En palabras de Carlos Carnicer, «la Justicia es el corazón de nuestra convivencia». Por ello es fundamental el respeto a jueces, fiscales y letrados de la Administración de Justicia como leales servidores en la defensa de los derechos humanos. Ciertamente, nadie está libre de error, pero la crítica fácil y radical de algunas sentencias y asuntos jurídicos es tan habitual como rudimentaria, sin reconocer el inmenso trabajo que la gran mayoría de estos profesionales realiza. Se acusa a la Justicia de lentitud, sin tener en cuenta las prolongadas jornadas laborales a que voluntariamente se someten sus funcionarios, los mismos a quienes también se recrimina falta de independencia, pero... ¿cuándo como hoy, tantas personas poderosas e influyentes se han visto sometidas a un proceso judicial? Las leyes no las hacen los jueces, pero sí las interpretan y han de ser su única guía. En pro del bien común, es necesario tanto que las primeras sean justas como que su aplicación se adapte de forma razonable a los requerimientos de cada situación, algo bien difícil cuando se escatima el número de juristas implicados y los condicionantes limitadores florecen sin proporción, pese a que la dilación de los procesos no son sino germen de arbitrariedad.
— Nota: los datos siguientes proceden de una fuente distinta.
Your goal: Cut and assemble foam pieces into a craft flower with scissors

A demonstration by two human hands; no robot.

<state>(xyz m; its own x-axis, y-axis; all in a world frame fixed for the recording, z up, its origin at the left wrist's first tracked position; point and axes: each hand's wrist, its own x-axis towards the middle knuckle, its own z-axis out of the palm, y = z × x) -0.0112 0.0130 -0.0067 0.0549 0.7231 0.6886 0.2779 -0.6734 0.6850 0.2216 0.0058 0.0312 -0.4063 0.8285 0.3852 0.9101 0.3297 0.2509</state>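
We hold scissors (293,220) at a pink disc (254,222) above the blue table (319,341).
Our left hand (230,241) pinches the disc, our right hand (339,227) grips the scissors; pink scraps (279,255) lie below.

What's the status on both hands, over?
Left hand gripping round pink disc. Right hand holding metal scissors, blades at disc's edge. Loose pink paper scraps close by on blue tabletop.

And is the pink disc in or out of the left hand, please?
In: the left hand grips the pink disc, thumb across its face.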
Por desgracia, los más vulnerables son quienes más pierden; quienes más precisan una reparación y peor pueden afrontar las deficiencias y errores derivados de una estructura parca en medios y poco operativa. Una Justicia justa, además de ecuanimidad y sensibilidad, requiere recursos tanto materiales como humanos. No basta con la voluntad y esfuerzo de unos profesionales que, después de ganar una dura oposición, intentan subsanar con su sacrificio personal las carencias del sistema.